### [Problem details]
What lines below hold the string "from"? Copy them all.

### [Recorded data]

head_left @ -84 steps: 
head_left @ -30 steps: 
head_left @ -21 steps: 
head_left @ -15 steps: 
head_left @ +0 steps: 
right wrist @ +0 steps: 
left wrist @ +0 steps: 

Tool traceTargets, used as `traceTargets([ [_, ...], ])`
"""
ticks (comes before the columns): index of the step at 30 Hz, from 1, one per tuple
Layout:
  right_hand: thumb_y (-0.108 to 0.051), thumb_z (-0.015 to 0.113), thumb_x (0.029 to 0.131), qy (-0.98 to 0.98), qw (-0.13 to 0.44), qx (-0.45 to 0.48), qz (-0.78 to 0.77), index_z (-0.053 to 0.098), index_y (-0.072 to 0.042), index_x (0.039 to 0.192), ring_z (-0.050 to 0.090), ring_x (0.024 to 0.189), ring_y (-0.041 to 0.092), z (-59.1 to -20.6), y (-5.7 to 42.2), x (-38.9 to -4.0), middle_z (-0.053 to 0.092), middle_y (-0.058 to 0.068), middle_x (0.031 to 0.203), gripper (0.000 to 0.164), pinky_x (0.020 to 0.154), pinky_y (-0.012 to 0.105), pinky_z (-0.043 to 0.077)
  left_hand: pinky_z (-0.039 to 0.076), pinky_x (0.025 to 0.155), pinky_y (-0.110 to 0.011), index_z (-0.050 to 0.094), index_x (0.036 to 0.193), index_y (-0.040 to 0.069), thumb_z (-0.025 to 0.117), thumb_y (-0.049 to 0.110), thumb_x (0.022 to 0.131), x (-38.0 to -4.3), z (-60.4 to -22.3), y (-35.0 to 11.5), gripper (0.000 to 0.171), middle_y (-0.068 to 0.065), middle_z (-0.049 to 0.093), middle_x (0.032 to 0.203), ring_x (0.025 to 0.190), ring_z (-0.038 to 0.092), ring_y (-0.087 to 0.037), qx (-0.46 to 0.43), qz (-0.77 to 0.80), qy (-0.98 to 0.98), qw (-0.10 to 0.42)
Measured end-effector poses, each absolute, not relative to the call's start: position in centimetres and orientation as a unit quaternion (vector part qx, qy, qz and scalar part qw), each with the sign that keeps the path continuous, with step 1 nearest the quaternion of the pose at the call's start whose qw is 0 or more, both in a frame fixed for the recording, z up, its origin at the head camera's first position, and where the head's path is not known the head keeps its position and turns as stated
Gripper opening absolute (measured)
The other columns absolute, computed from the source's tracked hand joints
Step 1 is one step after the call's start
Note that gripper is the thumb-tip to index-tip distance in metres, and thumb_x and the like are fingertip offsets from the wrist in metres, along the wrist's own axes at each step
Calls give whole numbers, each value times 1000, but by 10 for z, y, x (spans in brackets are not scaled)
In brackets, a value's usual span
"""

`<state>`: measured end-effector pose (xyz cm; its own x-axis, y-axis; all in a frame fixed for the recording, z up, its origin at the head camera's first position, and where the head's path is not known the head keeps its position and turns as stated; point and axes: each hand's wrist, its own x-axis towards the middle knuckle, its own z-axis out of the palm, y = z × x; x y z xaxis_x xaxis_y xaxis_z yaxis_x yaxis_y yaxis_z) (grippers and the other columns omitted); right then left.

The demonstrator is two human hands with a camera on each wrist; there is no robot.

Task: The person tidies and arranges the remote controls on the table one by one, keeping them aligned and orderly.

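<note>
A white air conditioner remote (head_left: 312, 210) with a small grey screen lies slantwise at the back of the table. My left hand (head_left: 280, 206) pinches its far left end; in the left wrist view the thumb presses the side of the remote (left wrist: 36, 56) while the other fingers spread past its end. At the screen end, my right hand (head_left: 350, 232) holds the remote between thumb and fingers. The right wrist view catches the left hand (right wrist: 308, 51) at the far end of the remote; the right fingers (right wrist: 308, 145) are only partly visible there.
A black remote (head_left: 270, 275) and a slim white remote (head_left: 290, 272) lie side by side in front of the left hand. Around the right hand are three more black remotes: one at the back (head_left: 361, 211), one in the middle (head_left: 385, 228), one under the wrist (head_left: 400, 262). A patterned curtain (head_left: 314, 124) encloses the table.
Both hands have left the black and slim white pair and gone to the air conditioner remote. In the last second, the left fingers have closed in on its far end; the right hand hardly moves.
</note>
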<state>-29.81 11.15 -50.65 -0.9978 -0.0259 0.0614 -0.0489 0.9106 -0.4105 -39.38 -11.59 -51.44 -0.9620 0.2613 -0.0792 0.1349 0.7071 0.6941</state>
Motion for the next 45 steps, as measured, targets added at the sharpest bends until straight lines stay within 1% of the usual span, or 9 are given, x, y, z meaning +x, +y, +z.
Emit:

### [Task answer]
ticks (comes before the columns): index of the step at 30 Hz, from 1, one per tuple
The other columns absolute, computed from the source's tracked hand joints
Note that gripper is the thumb-tip to index-tip distance in metres, and thumb_x and the like are fingertip offsets from the wrist in metres, along the wrist's own axes at each step

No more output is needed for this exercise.